## Try it
Begin at the top of the following data. Copy each line exactly until you have copied the line containing "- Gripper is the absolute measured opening".

►

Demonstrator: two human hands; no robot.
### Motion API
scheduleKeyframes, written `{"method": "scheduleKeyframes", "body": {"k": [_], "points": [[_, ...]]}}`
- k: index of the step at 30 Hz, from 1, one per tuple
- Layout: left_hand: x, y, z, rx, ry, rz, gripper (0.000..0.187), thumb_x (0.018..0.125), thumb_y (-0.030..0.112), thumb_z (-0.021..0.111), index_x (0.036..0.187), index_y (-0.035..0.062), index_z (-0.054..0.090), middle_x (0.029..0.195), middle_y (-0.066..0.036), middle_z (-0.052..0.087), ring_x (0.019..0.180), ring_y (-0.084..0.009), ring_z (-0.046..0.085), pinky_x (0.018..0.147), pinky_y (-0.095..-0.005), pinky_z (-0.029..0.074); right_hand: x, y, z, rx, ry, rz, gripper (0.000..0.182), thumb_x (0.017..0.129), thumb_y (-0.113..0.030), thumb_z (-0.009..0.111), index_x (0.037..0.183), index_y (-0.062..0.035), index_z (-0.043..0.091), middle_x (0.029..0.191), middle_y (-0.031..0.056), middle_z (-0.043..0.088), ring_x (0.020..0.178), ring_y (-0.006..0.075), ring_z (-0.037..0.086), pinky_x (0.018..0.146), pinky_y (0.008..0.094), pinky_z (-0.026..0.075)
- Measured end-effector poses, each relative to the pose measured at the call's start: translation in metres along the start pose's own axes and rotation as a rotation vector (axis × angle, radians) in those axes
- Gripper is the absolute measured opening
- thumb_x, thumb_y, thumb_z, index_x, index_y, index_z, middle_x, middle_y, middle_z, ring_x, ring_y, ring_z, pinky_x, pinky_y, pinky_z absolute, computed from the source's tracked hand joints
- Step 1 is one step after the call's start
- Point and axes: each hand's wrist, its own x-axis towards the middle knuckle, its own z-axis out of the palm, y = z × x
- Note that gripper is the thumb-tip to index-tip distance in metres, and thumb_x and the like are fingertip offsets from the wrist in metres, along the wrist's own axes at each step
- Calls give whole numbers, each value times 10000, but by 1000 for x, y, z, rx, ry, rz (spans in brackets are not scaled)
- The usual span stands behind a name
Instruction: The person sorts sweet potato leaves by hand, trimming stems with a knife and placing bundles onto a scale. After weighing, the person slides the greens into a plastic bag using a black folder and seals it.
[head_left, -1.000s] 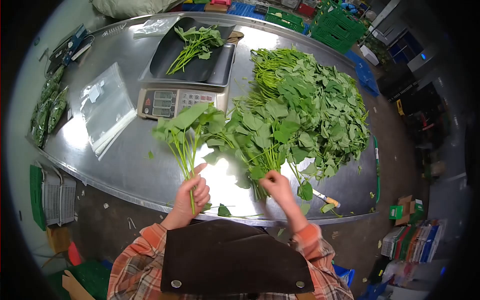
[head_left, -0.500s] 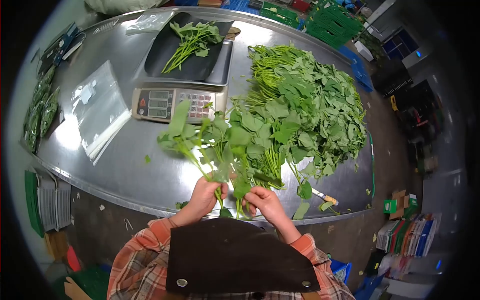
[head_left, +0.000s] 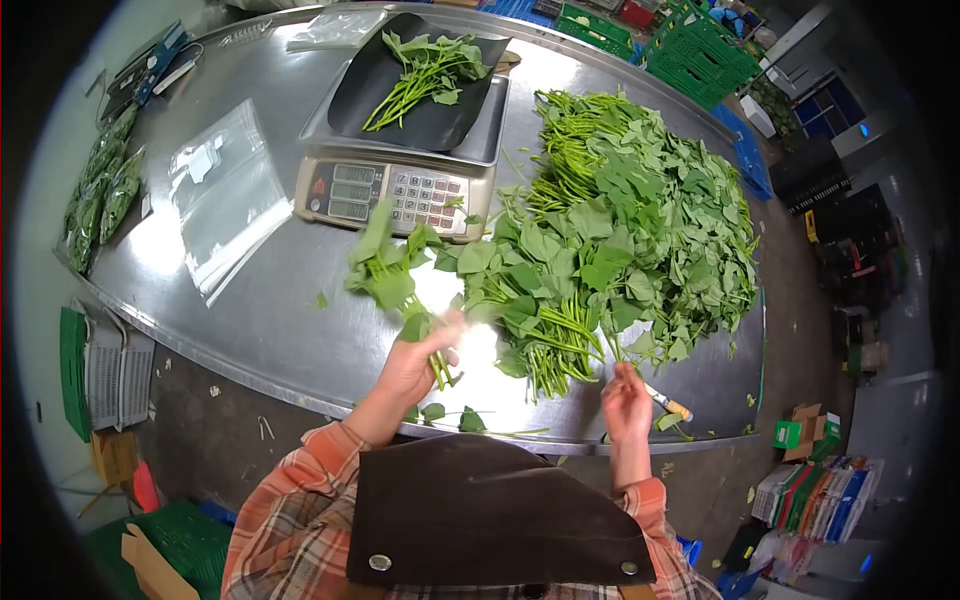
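My left hand (head_left: 408,368) is closed around a small bunch of leafy green stems (head_left: 388,280), held above the near part of the metal table; its leaves are blurred by motion. At the near right edge of the pile of leafy greens (head_left: 650,220), my right hand (head_left: 627,405) has its fingertips pinched at the lower end of a single leafy stem (head_left: 613,345). Beyond my left hand stands a digital scale (head_left: 395,195). A curved black sheet (head_left: 355,90) rests on its pan, with another bunch of greens (head_left: 430,80) on top.
Clear plastic bags (head_left: 235,200) lie left of the scale, with filled bags of greens (head_left: 100,190) at the table's left end. A white stick with an orange end (head_left: 668,403) lies near my right hand. Green crates (head_left: 700,50) stand past the far edge.
My hands have moved apart. The left has lifted its bunch slightly away from the table edge, while the right has left the bunch and moved right to a stem by the pile.
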Motion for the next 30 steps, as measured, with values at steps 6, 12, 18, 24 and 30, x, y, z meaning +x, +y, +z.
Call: {"method": "scheduleKeyframes", "body": {"k": [6, 12, 18, 24, 30], "points": [[-13, 0, 7, 182, -147, -39, 315, 815, 88, 612, 1079, -59, 524, 921, -163, 627, 715, -169, 594, 568, -269, 493, -61, 42, 47, -1107, -544, -489, 83, 840, -94, 621, 892, -30, 629, 746, -6, 570, 574, 38, 471, 492, 185, 377], [-24, -10, 13, 254, -204, -76, 249, 826, 91, 594, 1027, -44, 541, 760, -105, 596, 635, -146, 567, 510, -252, 470, -67, 80, 94, -1172, -799, -585, 355, 816, -213, 650, 1099, -28, 541, 837, 53, 550, 620, 129, 500, 554, 258, 429], [-19, -6, 4, 25, -24, -75, 227, 836, 147, 615, 977, -21, 554, 676, -46, 536, 550, -94, 478, 434, -209, 353, -69, 82, 81, -1065, -1104, 353, 274, 919, -199, 529, 1124, -19, 558, 716, -1, 571, 567, 77, 546, 493, 204, 442], [-31, -16, -12, 161, 166, -39, 171, 844, 166, 631, 907, 29, 551, 627, -10, 505, 514, -89, 479, 446, -208, 365, -64, 90, 66, -1293, -727, -340, 178, 866, -194, 608, 926, -27, 615, 679, 44, 598, 520, 103, 532, 475, 257, 430], [-34, -39, 21, 151, 49, -74, 170, 835, 154, 634, 907, 23, 553, 661, -24, 539, 515, -72, 464, 454, -207, 361, -78, 89, 72, -1507, -940, -639, 212, 836, -233, 630, 969, -76, 579, 673, 144, 580, 575, 230, 586, 540, 360, 454]]}}
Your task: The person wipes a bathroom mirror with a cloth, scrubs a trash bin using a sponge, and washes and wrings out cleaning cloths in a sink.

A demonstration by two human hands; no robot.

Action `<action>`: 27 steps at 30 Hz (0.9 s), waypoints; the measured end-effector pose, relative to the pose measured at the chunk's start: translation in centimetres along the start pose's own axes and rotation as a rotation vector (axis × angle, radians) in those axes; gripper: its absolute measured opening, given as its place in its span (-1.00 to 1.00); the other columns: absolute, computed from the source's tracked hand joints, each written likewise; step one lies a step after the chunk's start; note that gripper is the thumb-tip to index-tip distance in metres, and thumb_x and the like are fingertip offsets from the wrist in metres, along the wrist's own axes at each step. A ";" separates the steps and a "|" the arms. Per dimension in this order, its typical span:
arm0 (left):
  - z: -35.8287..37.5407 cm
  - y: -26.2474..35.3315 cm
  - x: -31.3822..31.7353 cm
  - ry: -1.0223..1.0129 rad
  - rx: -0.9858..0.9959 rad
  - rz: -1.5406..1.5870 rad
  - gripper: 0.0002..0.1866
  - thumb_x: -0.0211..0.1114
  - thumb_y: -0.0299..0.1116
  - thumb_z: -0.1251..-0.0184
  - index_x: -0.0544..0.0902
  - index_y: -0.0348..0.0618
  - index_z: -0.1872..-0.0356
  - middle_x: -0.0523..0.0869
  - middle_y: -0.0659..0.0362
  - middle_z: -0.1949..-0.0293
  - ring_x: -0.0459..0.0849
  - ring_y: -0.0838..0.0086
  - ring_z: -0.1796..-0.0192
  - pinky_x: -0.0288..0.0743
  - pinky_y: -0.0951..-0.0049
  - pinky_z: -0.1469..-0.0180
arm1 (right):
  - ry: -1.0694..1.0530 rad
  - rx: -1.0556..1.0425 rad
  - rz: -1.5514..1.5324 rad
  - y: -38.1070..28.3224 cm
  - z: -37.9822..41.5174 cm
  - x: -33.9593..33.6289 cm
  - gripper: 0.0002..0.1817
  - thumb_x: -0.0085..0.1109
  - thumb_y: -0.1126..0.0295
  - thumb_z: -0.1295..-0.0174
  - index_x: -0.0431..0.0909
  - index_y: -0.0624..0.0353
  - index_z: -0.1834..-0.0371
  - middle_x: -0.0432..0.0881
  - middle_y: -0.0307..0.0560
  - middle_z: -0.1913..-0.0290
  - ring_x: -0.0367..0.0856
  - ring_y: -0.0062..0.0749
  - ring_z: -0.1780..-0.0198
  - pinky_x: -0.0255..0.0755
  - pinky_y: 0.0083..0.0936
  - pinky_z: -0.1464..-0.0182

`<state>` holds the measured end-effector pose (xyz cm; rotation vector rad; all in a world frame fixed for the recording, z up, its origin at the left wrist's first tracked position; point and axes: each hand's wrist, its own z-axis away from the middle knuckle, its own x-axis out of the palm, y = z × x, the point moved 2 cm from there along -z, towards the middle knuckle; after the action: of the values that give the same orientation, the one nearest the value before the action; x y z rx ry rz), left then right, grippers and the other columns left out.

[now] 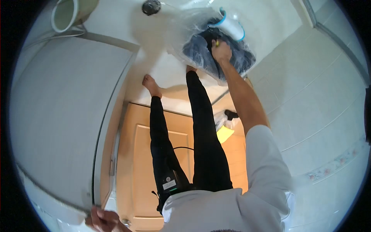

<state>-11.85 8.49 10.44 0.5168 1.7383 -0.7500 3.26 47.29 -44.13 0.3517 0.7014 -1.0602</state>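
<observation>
My right hand [222,51] reaches down over a clear plastic bag [178,36] and is closed around something small. A yellow-green bit of it shows by the fingers; its kind is hard to make out. Beneath the hand, dark fabric-like material [197,49] lies inside the bag. Just beyond it rests a white curved piece with blue edging [232,28]. At the lower left, my left hand [103,219] has its fingers curled at the edge of a large pale panel [65,112], and seems to grip it.
A pale bucket [63,15] stands at the upper left, near a round dark drain [151,7]. Tiled wall [309,112] rises on the right. Behind my legs are a wooden door [162,154] and a yellow item [225,133] beside a plastic bag. My bare feet stand on the white floor.
</observation>
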 end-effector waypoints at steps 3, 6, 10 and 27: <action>2.1 -0.3 -1.3 -0.244 -0.206 0.188 -0.87 0.30 -0.48 -0.40 0.75 -0.34 0.26 0.68 0.12 0.55 0.50 0.40 0.58 0.32 0.45 0.56 | -0.054 -0.189 -0.248 -0.3 4.5 -2.5 -0.42 0.19 0.17 -0.29 0.36 0.13 -0.34 0.60 0.30 -0.16 0.56 0.27 -0.21 0.41 -0.04 -0.27; 1.6 -0.5 -1.0 -0.255 -0.258 0.244 -0.85 0.49 -0.45 -0.14 0.79 -0.18 0.25 0.60 0.23 0.57 0.48 0.48 0.58 0.28 0.45 0.57 | 0.061 -0.498 -0.455 0.5 9.6 -5.3 -0.29 0.29 0.43 -0.18 0.22 0.28 -0.40 0.33 0.30 -0.33 0.36 0.19 -0.36 0.22 -0.14 -0.42; -0.5 -1.4 -1.4 -0.090 -0.252 0.329 -0.83 0.46 -0.39 0.03 0.63 0.02 0.41 0.54 0.28 0.46 0.58 0.46 0.53 0.46 0.43 0.54 | -0.018 -0.606 -0.384 0.2 17.0 -12.3 -0.61 0.10 0.39 -0.38 0.41 0.37 -0.20 0.64 0.19 0.20 0.63 0.02 0.15 0.51 -0.19 -0.01; 8.0 -5.8 -15.5 0.279 -0.510 0.849 -0.83 0.34 -0.31 -0.24 0.62 -0.06 0.19 0.57 0.16 0.32 0.68 0.22 0.23 0.57 0.22 0.30 | 0.123 -0.895 -0.272 -16.3 53.9 -34.4 -0.76 0.21 0.31 -0.45 0.51 0.30 0.08 0.58 -0.16 0.22 0.53 -0.48 0.21 0.44 -0.50 0.12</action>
<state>-5.93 -0.81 25.19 0.9308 1.6527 0.3711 -2.44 31.70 19.72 -0.4668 1.2766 -0.8765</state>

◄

## Response area
Demonstrator: two human hands; no robot.
### Motion API
scheduleKeyframes, written `{"method": "scheduleKeyframes", "body": {"k": [_], "points": [[_, ...]]}}`
- k: index of the step at 30 Hz, from 1, one per tuple
- Layout: left_hand: x, y, z, rx, ry, rz, gripper (0.000..0.187), thumb_x (0.018..0.125), thumb_y (-0.030..0.112), thumb_z (-0.021..0.111), index_x (0.036..0.187), index_y (-0.035..0.062), index_z (-0.054..0.090), middle_x (0.029..0.195), middle_y (-0.066..0.036), middle_z (-0.052..0.087), ring_x (0.019..0.180), ring_y (-0.084..0.009), ring_z (-0.046..0.085), pinky_x (0.018..0.147), pinky_y (-0.095..-0.005), pinky_z (-0.029..0.074); right_hand: x, y, z, rx, ry, rz, gripper (0.000..0.182), thumb_x (0.017..0.129), thumb_y (-0.113..0.030), thumb_z (-0.009..0.111), index_x (0.037..0.183), index_y (-0.062..0.035), index_z (-0.043..0.091), middle_x (0.029..0.191), middle_y (-0.031..0.056), middle_z (-0.043..0.088), ring_x (0.020..0.178), ring_y (-0.006..0.075), ring_z (-0.037..0.086), pinky_x (0.018..0.146), pinky_y (0.008..0.094), pinky_z (-0.026..0.075)
- Measured end-effector poses, each relative to the pose measured at the call's start: translation in metres along the start pose's own axes and rotation as a rotation vector (axis × angle, radians) in those axes
- Gripper is the absolute measured opening

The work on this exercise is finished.